Eugène Ionesco, Préface pour Rhinocéros (édition scolaire américaine en français, novembre 1960)

 Une tentative de "démystification"

"En 1933 l'écrivain Denis de Rougemont se trouvait en Allemagne à Nuremberg au moment d'une manifestation nazie. Il nous raconte qu'il se trouvait au milieu d'une foule compacte attendant l'arrivée de Hitler. Les gens donnaient des signes d'impatience lorsqu'on vit apparaître, tout au bout d'une avenue et tout petits dans le lointain, le Führer et sa suite. De loin, le narrateur vit la foule qui était prise progressivement d'une sorte d'hystérie, acclamant frénétiquement l'homme sinistre. L'hystérie se répandait, avançait, avec Hitler, comme une marée. Le narrateur était d'abord étonné par ce délire. Mais lorsque le Führer arriva tout près et que les gens, à ses côtés, furent contaminés par l'hystérie générale, Denis de Rougemont sentit, en lui-même, cette rage qui tentait de l'envahir, ce délire qui "l'électrisait". Il était tout prêt à succomber à cette magie, lorsque quelque chose monta des profondeurs de son être et résista à l'orage collectif. Denis de Rougemont nous raconte qu'il se sentait mal à l'aise, affreusement seul, dans la foule, à la fois résistant et hésitant. Puis ses cheveux se hérissant, "littéralement" dit-il, sur sa tête, il comprit ce que voulait dire l'horreur sacrée. À ce moment-là, ce n'était pas sa pensée qui résistait, ce n'était pas des arguments qui lui venaient à l'esprit, mais c'était tout son être, toute "sa personnalité" qui se rebiffait. Là est peut-être le point de départ de Rhinocéros ; Il est impossible, sans doute, lorsqu'on est assailli par des arguments, des doctrines, des slogans "intellectuels", des propagandes de toutes sortes, de donner sur place une explication de ce refus. La pensée discursive viendra, mais vraisemblablement plus tard, pour appuyer ce refus, cette résistance naturelle, intérieure, cette réponse d'une âme.

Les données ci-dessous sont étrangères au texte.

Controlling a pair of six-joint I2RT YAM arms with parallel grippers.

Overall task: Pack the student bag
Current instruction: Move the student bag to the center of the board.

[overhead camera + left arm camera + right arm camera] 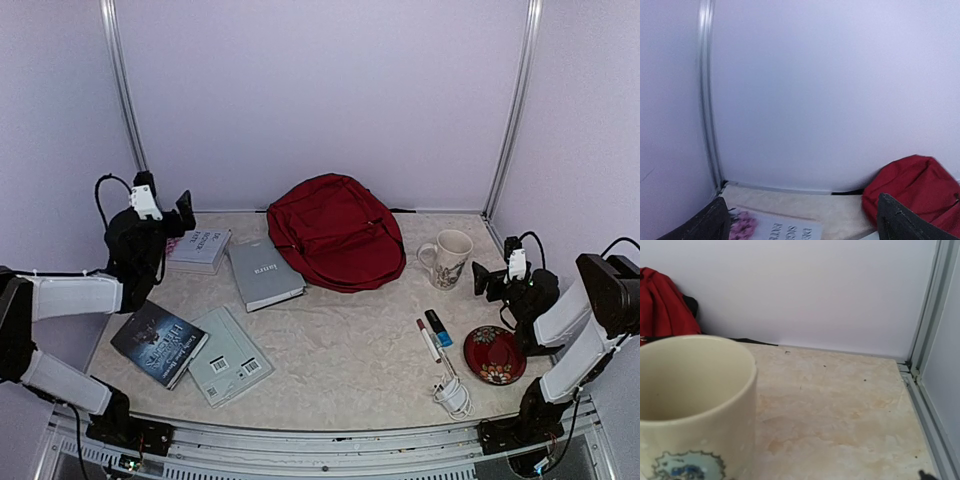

Bérenger ne sait donc pas très bien, sur le moment, pourquoi il résiste à la rhinocérite et c'est la preuve que cette résistance est authentique et profonde. Bérenger est peut-être celui qui, comme Denis de Rougemont, est allergique aux mouvements des foules et aux marches, militaires ou autres. Rhinocéros est sans doute une pièce antinazie, mais elle est aussi surtout une pièce contre les hystéries collectives et les épidémies qui se cachent sous le couvert de la raison et des idées, mais qui n'en sont pas moins des graves maladies collectives dont les idéologies ne sont que les alibis : si l'on s'aperçoit que l'histoire déraisonne, que les mensonges des propagandes sont là pour masquer les contradictions qui existent entre les faits et les idéologies qui les appuient, si l'on jette sur l'actualité un regard lucide, cela suffit pour nous empêcher de succomber aux "raisons" irrationnelles, et pour échapper à tous les vertiges.

Des partisans endoctrinés, de plusieurs bords, ont évidemment reproché à l'auteur d'avoir pris un parti anti-intellectualiste et d'avoir choisi comme héros principal un être plutôt simple. Mais j'ai considéré que je n'avais pas à présenter un système idéologique passionnel, pour l'opposer aux autres systèmes idéologiques et passionnels courants. J'ai pensé avoir tout simplement à montrer l'inanité de ces terribles systèmes, ce à quoi ils mènent, comme ils enflamment les gens, les abrutissent, puis les réduisent en esclavage. On s'apercevra certainement que les répliques de Botard, de Jean, de Dudard ne sont que les formules clés, les slogans des dogmes divers cachant sous le masque de la froideur objective, les impulsions les plus irrationnelles et véhémentes. Rhinocéros aussi est une tentative de "démystification".